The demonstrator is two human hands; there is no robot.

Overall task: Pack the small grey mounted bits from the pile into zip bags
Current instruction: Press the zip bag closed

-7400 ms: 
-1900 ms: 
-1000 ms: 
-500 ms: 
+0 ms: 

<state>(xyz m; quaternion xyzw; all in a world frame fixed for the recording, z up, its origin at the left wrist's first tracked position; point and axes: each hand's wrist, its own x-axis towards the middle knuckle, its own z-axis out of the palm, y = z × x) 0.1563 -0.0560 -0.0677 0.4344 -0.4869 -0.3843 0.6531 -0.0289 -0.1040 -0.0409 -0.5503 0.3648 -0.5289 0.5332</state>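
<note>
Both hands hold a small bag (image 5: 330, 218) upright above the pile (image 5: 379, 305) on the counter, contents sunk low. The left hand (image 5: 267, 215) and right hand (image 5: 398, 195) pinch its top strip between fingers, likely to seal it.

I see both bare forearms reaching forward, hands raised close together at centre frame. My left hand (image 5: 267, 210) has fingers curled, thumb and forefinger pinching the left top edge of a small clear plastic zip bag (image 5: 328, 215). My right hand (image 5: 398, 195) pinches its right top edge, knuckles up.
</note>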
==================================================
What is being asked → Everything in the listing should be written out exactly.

Result of the exercise →
The demonstrator is two human hands; there is no robot.

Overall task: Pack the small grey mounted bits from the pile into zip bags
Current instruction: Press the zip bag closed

-7400 ms: 
-1900 ms: 
-1000 ms: 
-500 ms: 
+0 ms: 

<state>(xyz m; quaternion xyzw; all in a world frame fixed for the recording, z up, its origin at the left wrist's first tracked position; point and axes: each hand's wrist, its own x-axis towards the middle knuckle, its own z-axis out of the palm, y = z × x) 0.1563 -0.0560 -0.0677 0.4344 -0.4869 -0.3843 0.6531 -0.0289 -0.1040 -0.0409 -0.5503 0.3648 -0.5289 0.5332</state>
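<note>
Both hands hold a small bag (image 5: 330, 218) upright above the pile (image 5: 379, 305) on the counter, contents sunk low. The left hand (image 5: 267, 215) and right hand (image 5: 398, 195) pinch its top strip between fingers, likely to seal it.

I see both bare forearms reaching forward, hands raised close together at centre frame. My left hand (image 5: 267, 210) has fingers curled, thumb and forefinger pinching the left top edge of a small clear plastic zip bag (image 5: 328, 215). My right hand (image 5: 398, 195) pinches its right top edge, knuckles up.
</note>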

The exercise requires no further output.